In ruling that legislators went beyond their authority in their update of the law, Miami-Dade Circuit Judge Milton Hirsch said that the changes should have been crafted by the Florida Supreme Court instead of by the Legislature.

According to the Miami Herald, the 14-page order is a victory for prosecutors who have firmly opposed the change to the law. Critics have claimed that the revision to the 2005 statute made it easier for defendants to avoid conviction for murder and other violent crimes.

Modifications to the “Stand Your Ground” law, which was backed by the National Rifle Association, were made by the Legislature and Gov.
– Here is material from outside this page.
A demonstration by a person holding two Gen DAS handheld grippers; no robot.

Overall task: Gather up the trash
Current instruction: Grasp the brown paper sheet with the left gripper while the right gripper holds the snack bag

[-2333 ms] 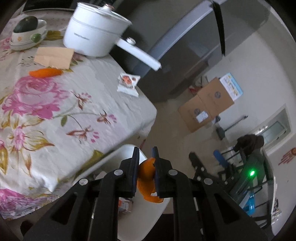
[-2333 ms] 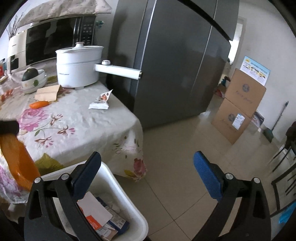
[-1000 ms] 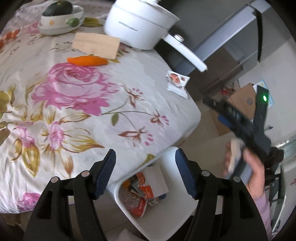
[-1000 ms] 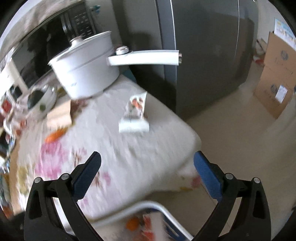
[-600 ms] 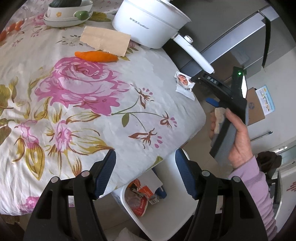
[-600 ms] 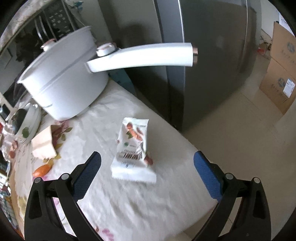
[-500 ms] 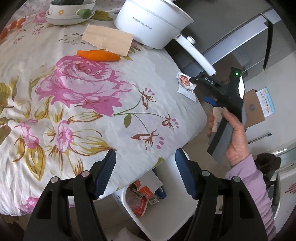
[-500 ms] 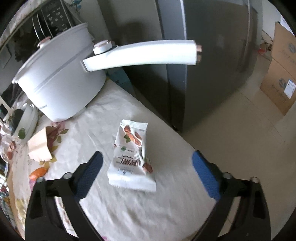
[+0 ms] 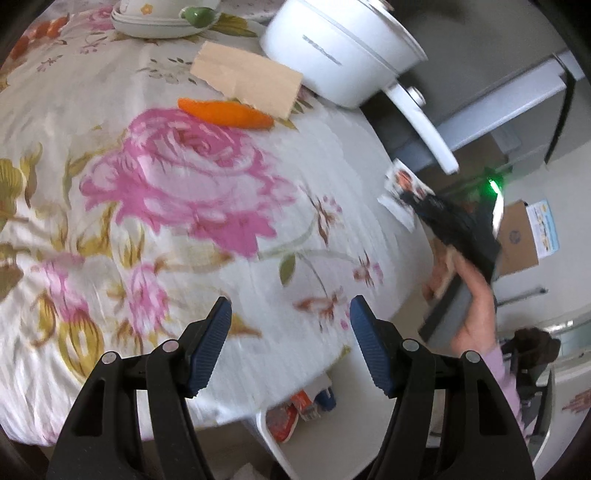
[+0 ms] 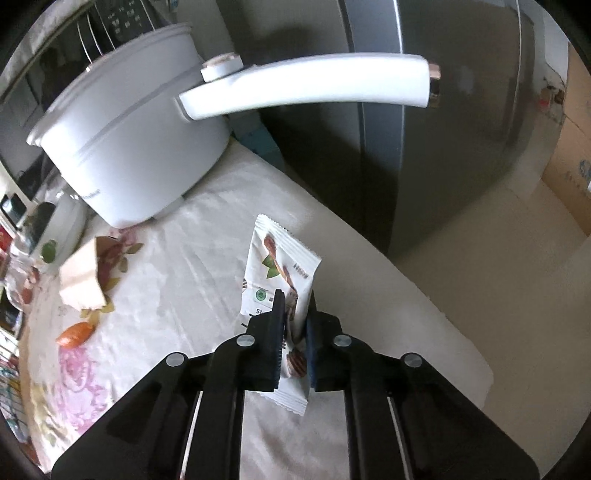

Rick Scott signed it into law in June.

Critics of the revised law claim that it encouraged a shoot-first mentality, which eliminated a person’s duty to retreat prior to using deadly force in response to an apparent threat. Prosecutors asserted that the law made it easier for judges to dismiss criminal charges when they deem that a defendant acted in self-defense.

The new law required prosecutors to prove with “clear and convincing” evidence that a defendant was not acting in self-defense.

Monday’s ruling will likely face scrutiny in the appellate courts and the Florida Supreme Court. The Associated Press reported that Kylie Mason, a spokeswoman for Attorney General Pam Bondi, said they plan to appeal the judge’s order.

John Tupps, spokesman for Scott, said the governor’s office is also reviewing the ruling.

The “Stand Your Ground” law was significant in the case of the 2012 killing in Florida of unarmed teenager Trayvon Martin by neighborhood watch volunteer George Zimmerman. After receiving instructions on the “Stand Your Ground” law, Zimmerman was acquitted of second-degree murder, sparking an ongoing debate regarding the limits of self-defense.